Но в то же самое мгновение он был сбит с ног другим маленьким дикарем, появившимся непонятно откуда и так похожим на первого, что вполне мог сойти за его брата-близнеца. Вдвоем они покатились по земле, оспаривая драгоценную добычу, которую ни один не желал уступить собрату хотя бы наполовину. Один из них, разъярившись, вцепился другому в волосы; тот схватил соперника зубами за ухо и выплюнул маленький окровавленный кусочек с отменным ругательством на местном наречии. Законный обладатель пирожка попытался вонзить свои ноготки в глаза узурпатору; тот, в свою очередь, прикладывал все усилия, чтобы одной рукой задушить своего противника, в то время как другая тянулась к его карману, чтобы вытащить оттуда главный трофей этой битвы. Но побежденный, которому отчаяние придало сил, воспрял и опрокинул победителя на землю ударом головы в живот. К чему еще описывать эту безобразную стычку, что длилась гораздо дольше, чем их детские силенки позволяли надеяться? Пирожок переходил из рук в руки и из кармана в карман каждое мгновение; но, увы! он также менялся в объеме; и когда наконец, измученные, запыхавшиеся, окровавленные, они остановились из-за невозможности продолжать, – основной причины сражения, по правде говоря, больше не существовало: кусок хлеба исчез, развеянный на мелкие крошки, еле заметные среди песчинок, с которыми они смешались.
Это зрелище омрачило в моих глазах всю красоту пейзажа, и спокойная радость, которой наслаждалась моя душа, до того как я увидел этих человечков, совершенно исчезла; и еще долго я оставался удрученным, без устали повторяя: «Есть же такие чудесные страны, где хлеб называется пирожком – лакомством столь редким, что его одного достаточно, чтобы развязать войну поистине братоубийственную!»
XVI. Часы
Китайцы узнают время по глазам кошек.
Однажды некий миссионер, прогуливаясь в окрестностях Нанкина, обнаружил, что позабыл свои часы, и спросил у встречного мальчишки, который час.
Вначале юный житель Поднебесной растерялся, но затем сообразил что-то и ответил: «Я вам сейчас скажу». Несколько мгновений спустя он появился снова, с огромным котом на руках, и, заглянув тому, как говорится, в самые глаза, без колебаний заявил: «Сейчас около полудня». Это было верно.
Когда же я склоняюсь к прекрасной Фелине, чье имя так подходит ей, которая одновременно – краса своего пола, гордость моего сердца и бальзам для моей души, будь то ночью или днем, при ярком свете или в густой тени, в глубине ее восхитительных глаз я всегда ясно вижу час, всегда один и тот же, неизмеримый, торжественный, всеобъемлющий, как пространство, не разделенный на минуты и секунды, час, не отмеченный ни одним часовым механизмом, и вместе с тем легкий, как вздох, быстрый, словно взмах ресниц.
И если бы какой-нибудь надоеда пришел беспокоить меня в то время, когда мой взгляд отдыхает на этом чудесном циферблате, если бы какой-нибудь бесцеремонный Гений, какой-нибудь непрошеный демон появился и спросил у меня: «Что рассматриваешь ты столь пристально?
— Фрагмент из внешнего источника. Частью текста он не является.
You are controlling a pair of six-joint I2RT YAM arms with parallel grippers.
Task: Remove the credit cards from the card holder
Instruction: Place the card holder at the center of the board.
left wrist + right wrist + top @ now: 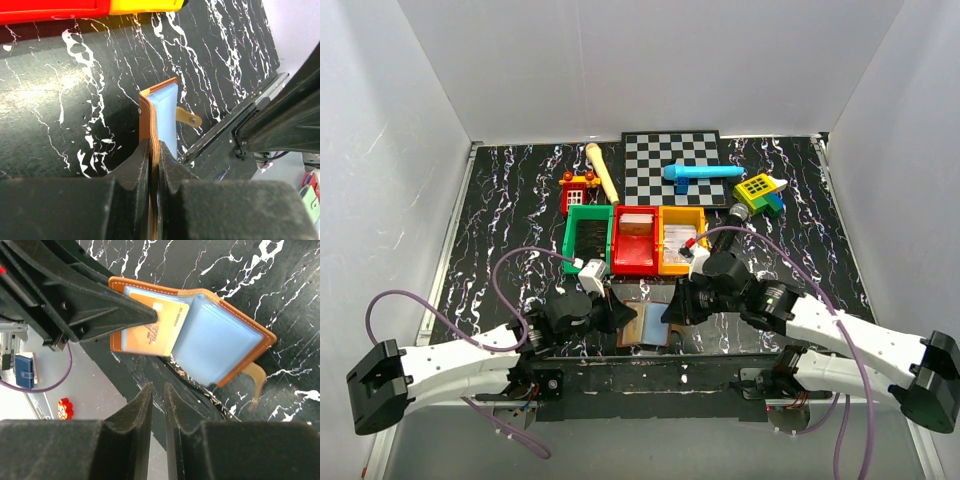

Что ищешь ты в глазах этого существа? Видишь ли ты в них час, о смертный, расточительный и праздный?» – я ответил бы не колеблясь: «Да, я вижу в них час; этот час – Вечность!»
Не правда ли, мадам, вот мадригал, достойный вас и столь же напыщенный, как и вы сами? И поистине, я получил столько удовольствия, сочиняя эту претенциозную любезность, что даже не прошу у вас ничего взамен.